=== WORK TO COMPLETE ===
Some lines below hold "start". Pick them out and copy them.

··· DATA PROVIDED

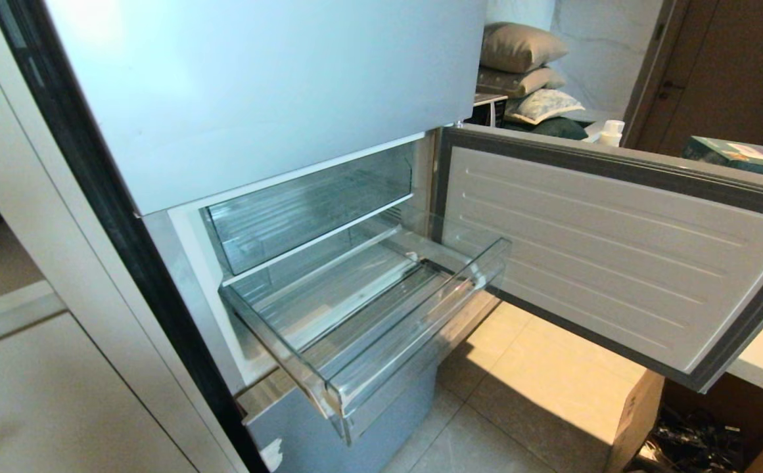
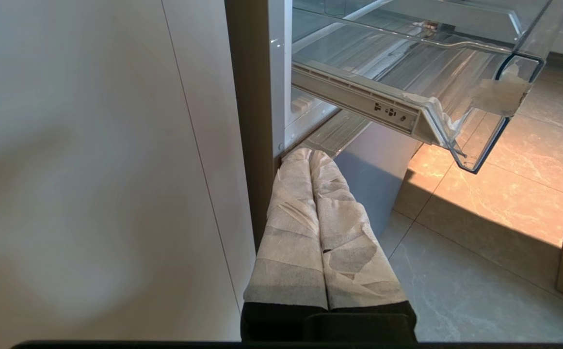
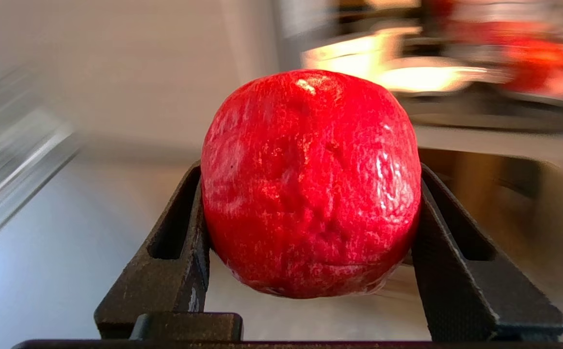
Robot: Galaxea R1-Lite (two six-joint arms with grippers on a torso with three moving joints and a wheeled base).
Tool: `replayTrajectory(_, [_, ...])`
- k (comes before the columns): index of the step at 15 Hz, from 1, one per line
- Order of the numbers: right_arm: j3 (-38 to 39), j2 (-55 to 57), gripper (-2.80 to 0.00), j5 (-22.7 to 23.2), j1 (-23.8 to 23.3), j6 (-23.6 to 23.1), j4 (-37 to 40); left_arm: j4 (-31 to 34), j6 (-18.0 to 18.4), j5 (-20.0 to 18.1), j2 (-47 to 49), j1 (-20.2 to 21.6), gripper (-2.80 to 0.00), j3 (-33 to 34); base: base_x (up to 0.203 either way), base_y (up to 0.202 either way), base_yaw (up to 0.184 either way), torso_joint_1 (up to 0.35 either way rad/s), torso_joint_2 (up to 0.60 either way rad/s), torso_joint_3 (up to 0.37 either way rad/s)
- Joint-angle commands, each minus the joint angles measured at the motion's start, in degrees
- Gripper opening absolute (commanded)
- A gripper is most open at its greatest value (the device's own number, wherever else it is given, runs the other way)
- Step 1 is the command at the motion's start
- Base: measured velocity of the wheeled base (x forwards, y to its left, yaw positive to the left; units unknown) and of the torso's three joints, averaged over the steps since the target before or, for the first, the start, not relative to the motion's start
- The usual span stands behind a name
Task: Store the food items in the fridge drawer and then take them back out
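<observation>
A round red apple-like fruit (image 3: 310, 194), one of the food items, fills the right wrist view, and my right gripper (image 3: 309, 169) is shut on it, one dark finger on each side. The background behind it is blurred. In the head view the fridge drawer (image 1: 414, 328), clear plastic with a thick front lip, stands pulled out and holds nothing. Neither arm shows in that view. My left gripper (image 2: 309, 155), its fingers wrapped in pale tape and pressed together, hangs low beside the fridge's edge, below the drawer (image 2: 475, 102).
The fridge's middle door (image 1: 618, 249) is swung wide open to the right. A second clear drawer (image 1: 302, 203) sits pushed in above. The pale-blue bottom door (image 1: 328, 420) is shut. A cardboard box (image 1: 644, 420) stands on the tiled floor at the right, and cabinet panels (image 1: 59, 381) flank the left.
</observation>
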Motion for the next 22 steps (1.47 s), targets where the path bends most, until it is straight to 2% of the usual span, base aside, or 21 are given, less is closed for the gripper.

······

=== ANSWER ===
- Joint-angle commands, each minus the joint angles measured at the motion's start, in degrees
- Step 1 is the command at the motion's start
- Base: measured velocity of the wheeled base (x forwards, y to its left, yaw positive to the left; units unknown) and of the torso's three joints, averaged over the steps since the target before or, for the first, the start, not relative to the motion's start

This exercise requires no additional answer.